* Task statement
Search the data for the word "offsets" and copy each line that has it.

* Exercise data

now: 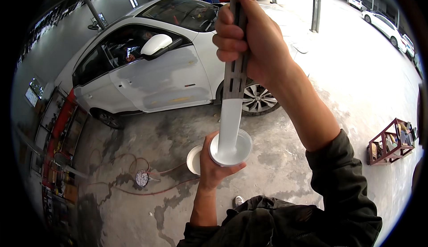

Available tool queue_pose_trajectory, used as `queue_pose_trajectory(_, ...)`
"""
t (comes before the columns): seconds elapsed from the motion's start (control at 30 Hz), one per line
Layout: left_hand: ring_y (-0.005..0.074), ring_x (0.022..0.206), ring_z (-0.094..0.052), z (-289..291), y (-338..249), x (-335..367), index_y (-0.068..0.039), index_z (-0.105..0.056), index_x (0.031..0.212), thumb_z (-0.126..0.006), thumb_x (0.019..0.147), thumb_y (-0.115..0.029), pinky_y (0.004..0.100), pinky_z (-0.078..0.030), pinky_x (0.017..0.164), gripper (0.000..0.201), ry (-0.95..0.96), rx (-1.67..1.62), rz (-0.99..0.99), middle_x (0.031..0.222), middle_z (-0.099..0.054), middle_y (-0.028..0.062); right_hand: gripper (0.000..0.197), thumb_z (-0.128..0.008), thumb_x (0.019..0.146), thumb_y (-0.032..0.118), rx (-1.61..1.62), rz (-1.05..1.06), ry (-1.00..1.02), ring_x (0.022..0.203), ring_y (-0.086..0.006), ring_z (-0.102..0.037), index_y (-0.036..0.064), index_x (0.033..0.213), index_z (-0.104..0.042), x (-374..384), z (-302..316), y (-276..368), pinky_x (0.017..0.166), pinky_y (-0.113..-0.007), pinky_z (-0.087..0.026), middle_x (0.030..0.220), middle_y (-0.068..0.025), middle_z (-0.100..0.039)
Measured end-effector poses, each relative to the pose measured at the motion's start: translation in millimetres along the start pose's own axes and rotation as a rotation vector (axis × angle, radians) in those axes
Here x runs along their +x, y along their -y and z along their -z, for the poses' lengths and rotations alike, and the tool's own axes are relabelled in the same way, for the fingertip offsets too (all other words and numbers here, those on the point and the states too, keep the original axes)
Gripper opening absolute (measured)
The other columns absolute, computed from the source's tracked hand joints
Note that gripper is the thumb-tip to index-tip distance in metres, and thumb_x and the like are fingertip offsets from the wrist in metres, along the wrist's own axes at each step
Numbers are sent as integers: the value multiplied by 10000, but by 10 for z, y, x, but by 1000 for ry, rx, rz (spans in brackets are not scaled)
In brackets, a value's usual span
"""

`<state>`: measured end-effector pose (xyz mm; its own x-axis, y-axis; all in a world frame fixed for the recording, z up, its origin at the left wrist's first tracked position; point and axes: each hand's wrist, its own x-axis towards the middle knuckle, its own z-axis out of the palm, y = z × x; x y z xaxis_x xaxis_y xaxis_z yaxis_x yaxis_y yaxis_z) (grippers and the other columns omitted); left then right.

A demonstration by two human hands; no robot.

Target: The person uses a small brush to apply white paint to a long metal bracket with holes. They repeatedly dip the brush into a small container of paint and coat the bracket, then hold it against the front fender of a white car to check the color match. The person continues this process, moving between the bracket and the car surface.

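Observation:
My right hand (263, 37) is raised in front of me, its fingers wrapped round a flat grey slotted stirring stick (235, 80) with the thumb along its upper part. Light grey paint coats the stick's lower length, which slants down into a clear paint cup (248, 143). Below, my left hand (211, 169) grips this cup from the left and underneath. Pale paint (232, 152) shows inside; the stick's lower tip cannot be made out against it.
A white car (174, 80) with grey patches on its door stands ahead. A white bucket (194, 160), a small tub (141, 178) and a reddish hose (133, 193) lie on the concrete floor. A maroon cart (384, 151) stands right; shelving (55, 135) lines the left.

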<state>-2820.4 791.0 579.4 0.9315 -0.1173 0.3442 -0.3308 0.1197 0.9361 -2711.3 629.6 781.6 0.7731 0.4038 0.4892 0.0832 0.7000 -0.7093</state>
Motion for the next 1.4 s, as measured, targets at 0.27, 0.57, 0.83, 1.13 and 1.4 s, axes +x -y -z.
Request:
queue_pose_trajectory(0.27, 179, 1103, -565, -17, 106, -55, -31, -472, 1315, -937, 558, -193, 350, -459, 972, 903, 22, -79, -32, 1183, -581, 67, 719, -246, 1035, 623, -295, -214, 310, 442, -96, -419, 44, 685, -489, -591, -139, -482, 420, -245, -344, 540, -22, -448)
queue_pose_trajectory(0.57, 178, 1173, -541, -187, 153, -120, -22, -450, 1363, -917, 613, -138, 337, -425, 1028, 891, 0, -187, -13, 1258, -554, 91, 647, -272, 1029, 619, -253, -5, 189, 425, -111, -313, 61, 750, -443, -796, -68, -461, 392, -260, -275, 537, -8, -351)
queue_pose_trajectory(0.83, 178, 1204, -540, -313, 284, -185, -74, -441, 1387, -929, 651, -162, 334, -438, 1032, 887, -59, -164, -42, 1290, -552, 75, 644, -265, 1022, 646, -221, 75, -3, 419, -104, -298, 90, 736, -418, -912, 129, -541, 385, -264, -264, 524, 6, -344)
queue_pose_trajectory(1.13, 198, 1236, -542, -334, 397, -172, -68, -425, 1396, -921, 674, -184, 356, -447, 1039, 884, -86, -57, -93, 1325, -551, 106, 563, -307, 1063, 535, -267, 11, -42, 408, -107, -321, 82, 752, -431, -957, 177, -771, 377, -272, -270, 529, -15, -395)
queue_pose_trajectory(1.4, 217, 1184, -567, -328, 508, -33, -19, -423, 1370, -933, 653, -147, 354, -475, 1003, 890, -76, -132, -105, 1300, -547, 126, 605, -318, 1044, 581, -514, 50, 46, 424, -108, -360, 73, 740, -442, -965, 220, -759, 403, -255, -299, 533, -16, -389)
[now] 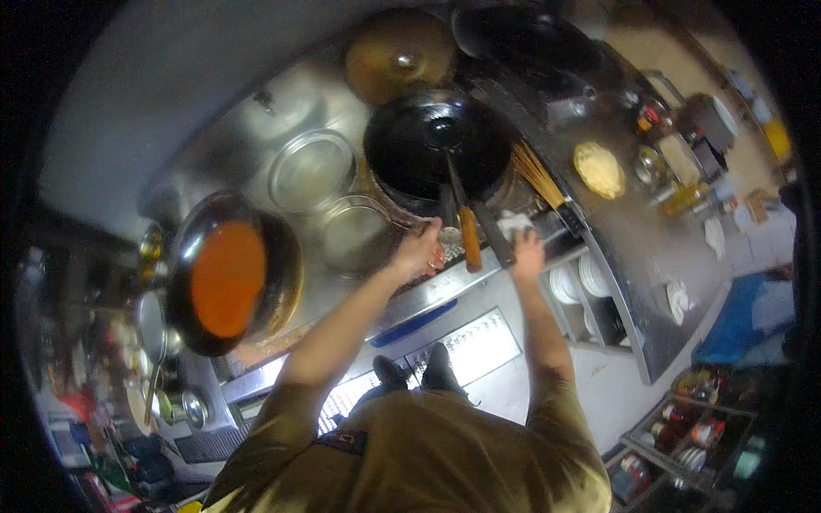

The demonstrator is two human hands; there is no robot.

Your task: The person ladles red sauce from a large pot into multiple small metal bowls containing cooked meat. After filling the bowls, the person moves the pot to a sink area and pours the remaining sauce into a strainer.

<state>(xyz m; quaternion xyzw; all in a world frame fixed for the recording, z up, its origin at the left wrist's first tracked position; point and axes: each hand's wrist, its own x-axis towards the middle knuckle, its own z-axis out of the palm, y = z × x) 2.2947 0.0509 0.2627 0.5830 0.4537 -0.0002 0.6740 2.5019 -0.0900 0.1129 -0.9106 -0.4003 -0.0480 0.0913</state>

* Answer for this exercise
Here x runs along their +x, y along their -y and z along their -z, for the poses' lengths and rotations alike, and the tool's own axes are relabelled in the same way, for the fingertip offsets too (all other words and numbers here, those on the point and the states too, keep the original axes)
Note that gripper is the thumb-tip to index-tip distance in metres, and thumb_x and the like are fingertip offsets from the wrist in metres, along the wrist's own axes at each step

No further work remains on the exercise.